Within the array of countless options available to new home-buyers, efficiency or carbon emissions are not always the first things they think about. Most new home-buyers choose the default heating systems offered to them, often and understandably, driven by affordability concerns. That means that each day owners of brand-new homes turn on the furnace and cook dinner fueled by natural gas or heating oil having had little option beyond this default level of efficiency. Buyers of pre-owned residences obviously face even less choice.
To model future additions of emitting homes we assume that post-2018 they begin to become electrified on a straight-line basis to 2030, at which point emitting space and water heating is no longer allowed by municipalities or provinces. We further assume that all homes, new additions plus the existing stock, are retrofitted by 2050.
From the discussion above, adding existing emitting homes to the number of yet-to-be-built emitting homes gives us a sense of the total number of homes to be electrified before 2050. We assume residential emissions must fall proportionately to the buildings sector goals of net zero by 2050.
Canadian housing stock in 2018 numbered about 15.6 million (with about 14.8 million occupied households). Of those, about 5.3 million were heated with electricity, leaving 10.3 million, or about two-thirds, requiring retrofit. Even with greater penetration of electric heating in newly constructed homes between 2018 and 2030, our estimates suggest a further 3.2 million emitting homes will be built. This leaves a total of 13.5 million homes needing to be electrified by 2050. On average almost 422,600 homes will need to be retrofitted each year (1,158 per day). This is roughly equivalent to retrofitting the total number of Saskatchewan households each year for over 30 years.
Regionally, Ontario faces the largest challenge with over 5 million homes to electrify, owing to its large population and relatively low level of electrification. Despite Quebec’s significant population, the number of homes to retrofit compared to total households is relatively small, though still substantial on an absolute basis at 1.7 million.
Almost two-thirds of Canadian homes are over 25 years old (Figure 8). In most cases, the concept of heating air or water with electricity did not fit local conditions and was never contemplated.
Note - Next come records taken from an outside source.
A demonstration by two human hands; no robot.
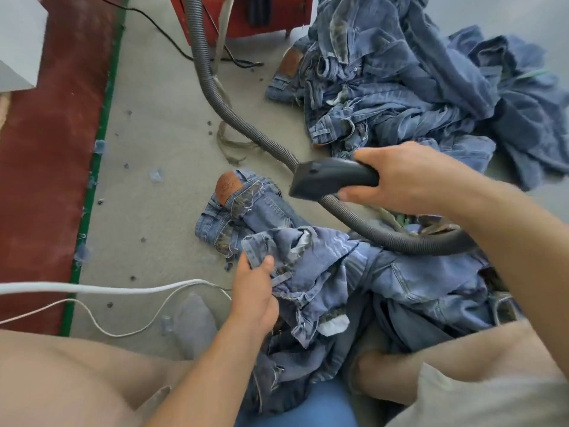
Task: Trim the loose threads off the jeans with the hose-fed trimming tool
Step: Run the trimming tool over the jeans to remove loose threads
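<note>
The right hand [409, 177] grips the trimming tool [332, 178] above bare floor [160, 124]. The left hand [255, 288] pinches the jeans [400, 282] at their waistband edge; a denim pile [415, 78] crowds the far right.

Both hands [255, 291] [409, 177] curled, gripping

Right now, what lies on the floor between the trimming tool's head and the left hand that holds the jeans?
In the head view, a folded pair of jeans with a brown patch lies between the trimming tool and the left hand.
</note>
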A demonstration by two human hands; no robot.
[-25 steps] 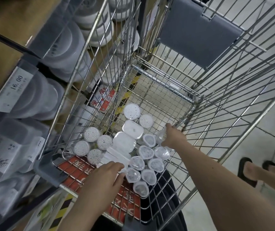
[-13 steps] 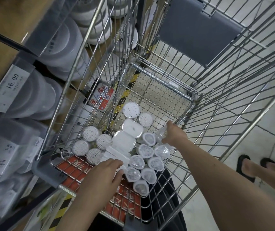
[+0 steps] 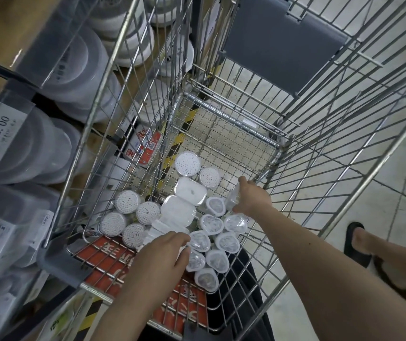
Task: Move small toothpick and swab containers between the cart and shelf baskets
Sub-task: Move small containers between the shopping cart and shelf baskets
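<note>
Little has shifted since the earlier frames: both your hands remain low in the cart (image 3: 113, 99), the view having only drifted slightly. Your right hand (image 3: 252, 199) grips a clear container (image 3: 232, 200) at the right edge of the cluster, fingers curled round it, the piece tilted and raised off its neighbours, probably mid-lift toward the shelf. Your left hand (image 3: 162, 260) rests, fingers loosely bent and close together, on the near end of a stacked white pack (image 3: 158, 228); whether it pinches the pack cannot be told. The pose suggests it steadies the pile while the other hand extracts. Containers lie packed on the cart floor in groups: perforated round lids (image 3: 127, 201) at left, white rounded boxes (image 3: 189, 191) in the middle, clear heart-shaped tubs (image 3: 210, 225) at right, lids upward, touching one another. Such grouping lets you take one kind at a time. Shelf stock of larger tubs (image 3: 49, 153) stands left, beyond the wire.
</note>
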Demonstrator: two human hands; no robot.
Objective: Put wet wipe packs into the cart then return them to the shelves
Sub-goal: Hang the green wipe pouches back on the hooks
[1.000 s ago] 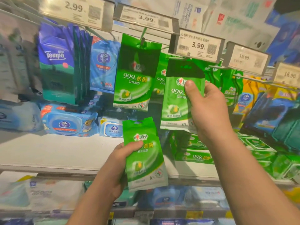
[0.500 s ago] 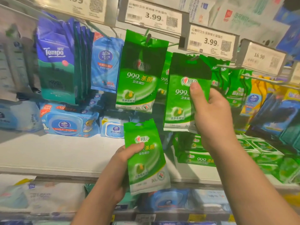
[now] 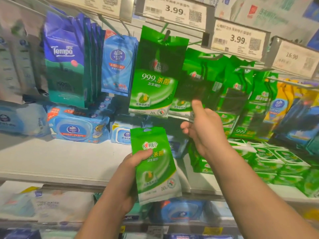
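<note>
The right hand (image 3: 205,128) has let go of the green wipe pack it was lifting to the peg a moment ago. That pack (image 3: 193,87) now hangs blurred on the hook just right of the front green 999 pack (image 3: 155,75), so one pack looks returned to the shelf display. The hand has dropped a little below it, thumb up near the pack's lower edge, the other fingers loosely curled and gripping nothing that I can make out.

The left hand (image 3: 131,171) is lower, below the front green 999 pack, holding the second green wipe pack (image 3: 155,164) upright, with its thumb across the front and its fingers behind. Its hang hole at the top is free. By my reckoning this one goes up next.

Room is tight around the hooks. The 3.99 price tag (image 3: 174,12) overhangs just above the front green 999 pack, and a second tag sits to its right, so a pack has to come in under those edges and slide onto the wire. Left of the front green 999 pack hang the blue Vinda sachets (image 3: 119,66), close beside it; right of it more green packs crowd together. Below it the white shelf board (image 3: 60,159) has bare space toward the left.
</note>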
Removing existing natural gas or oil-fueled furnaces or heaters, ensuring adequate supporting infrastructure such as venting, wiring, and electrical system capacity, and subsequent equipment and installation costs can be very expensive. Furthermore, the Canadian housing stock is highly heterogeneous. Homes vary greatly by region, fuel source, building type (detached/attached/apartment), size, and age.
Residences can be electrified in several ways including with resistance heating such as baseboard heating or electric furnaces, ground-source heat pumps, or air-source heat pumps. Heat pumps use electricity to pull heat from one place to another.12
Heat pumps are increasingly popular, largely due to the fact that they are extremely efficient, can provide both heating and cooling (they are essentially two-way air conditioners), and recent improvements in technology have enabled them to operate in colder and colder temperatures. Heat pump adoption has grown but the installed base is still relatively small, with about 700,000 installed air-source heat pumps in Canada (both residential and commercial).13
Determining the total cost of decarbonizing the residential sector is particularly challenging because the upfront cost of installing these heating technologies ranges dramatically. The unique characteristics of each dwelling, the climate, and the amount the owner is willing to spend will dictate this outcome. For instance, ground-source heat pumps (which are not suitable for all homes) are generally more expensive than air-source heat pumps due to excavation costs, although they yield lower energy bills over time. The decision to elect one over the other will be based upon various factors suited particularly to the homeowner in question.
Nonetheless, air-source heat pumps are becoming increasingly popular due to the fact that they can be installed more easily in older homes, are cheaper than ground source-heat pumps, and more efficient than baseboard heaters. Variation exists within this technology. Air-source heat pumps come in two forms; ducted or ductless, which refers to the method in which air is transported throughout the home. Ductless heat pumps are less intrusive to install but may require multiple units to heat an entire home, while ducted heat pumps can heat an entire home by transporting warm air through a system of vents.
While a central-ducted heat pump could replace a natural gas furnace, it’s not always the best solution to achieve fully electrified heating. For example, it may be more cost-effective to install multiple “mini-split” heat pumps (mini-splits are designed for single spaces) when replacing a boiler and radiator system than installing ductwork to accommodate a central heat pump with forced air.14
“Cold climate” air-source heat pumps are more expensive than those designed for warmer climates, and are continually improving the minimum temperatures at which they are effective. Despite improvement, very cold regions will require backup resistance electric heat (or a backup fossil fuel option if not fully electrified) as a backstop for certain times of the year, primarily because even cold-climate heat pumps become less effective as temperatures drop. In addition, heat pumps used year-round don’t tend to last as long as furnaces.
Additionally, heat pumps may require upgrades to the electricity panel or wiring. In many homes heated by natural gas or oil, electric service is limited to 100 amperes (amps).15
While adding on a single “mini-split” heat pump would probably not require an upgrade, whole-home heating normally requires 200 amp service, which could cost from $2,000-$5,000. Clearly, adoption costs for these systems will vary by technology and infrastructure in place and decisions depend on the dwelling, preferences, and financial capacity.
Hot water, a household necessity, can be heated many ways: by combusting natural gas or oil, via solar array, or through electrical means.16
If using electricity, consumers can choose electric hot water tanks, electrical tankless systems, or heat pump water heaters. While natural gas systems can be cheaper to operate if prices are low, electricity-based systems are more technically efficient, especially heat pumps, which are more efficient than resistance-based heaters.17
Our scenario assumes heat pump water heaters installed alongside those for space heating.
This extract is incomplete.